What is needed – Nothing is to be altered. Print each record in full.

Start of Block

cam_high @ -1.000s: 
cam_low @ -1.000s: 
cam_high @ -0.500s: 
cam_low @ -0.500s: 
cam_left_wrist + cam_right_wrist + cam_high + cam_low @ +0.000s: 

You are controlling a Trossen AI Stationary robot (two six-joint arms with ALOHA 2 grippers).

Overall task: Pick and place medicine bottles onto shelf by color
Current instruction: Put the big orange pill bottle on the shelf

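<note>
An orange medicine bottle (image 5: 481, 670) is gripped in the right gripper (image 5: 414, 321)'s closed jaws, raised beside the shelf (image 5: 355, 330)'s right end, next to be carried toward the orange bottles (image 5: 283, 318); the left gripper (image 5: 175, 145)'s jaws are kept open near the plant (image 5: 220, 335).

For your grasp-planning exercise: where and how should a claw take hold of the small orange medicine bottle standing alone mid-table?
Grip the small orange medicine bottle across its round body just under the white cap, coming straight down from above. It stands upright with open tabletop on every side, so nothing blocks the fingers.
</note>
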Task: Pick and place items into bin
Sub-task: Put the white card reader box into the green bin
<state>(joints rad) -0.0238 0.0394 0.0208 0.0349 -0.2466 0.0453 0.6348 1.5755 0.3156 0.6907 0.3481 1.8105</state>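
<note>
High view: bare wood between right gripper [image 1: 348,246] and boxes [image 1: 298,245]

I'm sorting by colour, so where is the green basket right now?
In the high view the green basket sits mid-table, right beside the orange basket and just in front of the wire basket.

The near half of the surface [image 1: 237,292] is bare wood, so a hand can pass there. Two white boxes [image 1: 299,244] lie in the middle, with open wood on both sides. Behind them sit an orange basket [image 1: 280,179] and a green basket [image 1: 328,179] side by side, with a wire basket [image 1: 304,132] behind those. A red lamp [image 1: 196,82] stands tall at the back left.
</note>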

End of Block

Output below –
cam_high @ -1.000s: 
cam_low @ -1.000s: 
cam_high @ -0.500s: 
cam_low @ -0.500s: 
cam_left_wrist + cam_right_wrist + cam_high + cam_low @ +0.000s: 

You are controlling a Trossen AI Stationary robot (two six-joint arms with ALOHA 2 grippers).

Overall task: Pick and place medicine bottles onto shelf by color
Current instruction: Put the big orange pill bottle on the shelf

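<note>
An orange medicine bottle (image 5: 481, 670) is gripped in the right gripper (image 5: 414, 321)'s closed jaws, raised beside the shelf (image 5: 355, 330)'s right end, next to be carried toward the orange bottles (image 5: 283, 318); the left gripper (image 5: 175, 145)'s jaws are kept open near the plant (image 5: 220, 335).

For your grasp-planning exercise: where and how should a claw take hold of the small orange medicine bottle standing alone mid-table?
Grip the small orange medicine bottle across its round body just under the white cap, coming straight down from above. It stands upright with open tabletop on every side, so nothing blocks the fingers.
</note>
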Task: Pick and place items into bin
Sub-task: Put the white card reader box into the green bin
<state>(joints rad) -0.0238 0.0394 0.0208 0.0349 -0.2466 0.0453 0.6348 1.5755 0.3156 0.6907 0.3481 1.8105</state>
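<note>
High view: bare wood between right gripper [image 1: 348,246] and boxes [image 1: 298,245]

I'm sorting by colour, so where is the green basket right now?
In the high view the green basket sits mid-table, right beside the orange basket and just in front of the wire basket.

The near half of the surface [image 1: 237,292] is bare wood, so a hand can pass there. Two white boxes [image 1: 299,244] lie in the middle, with open wood on both sides. Behind them sit an orange basket [image 1: 280,179] and a green basket [image 1: 328,179] side by side, with a wire basket [image 1: 304,132] behind those. A red lamp [image 1: 196,82] stands tall at the back left.
</note>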

This exercise is now complete.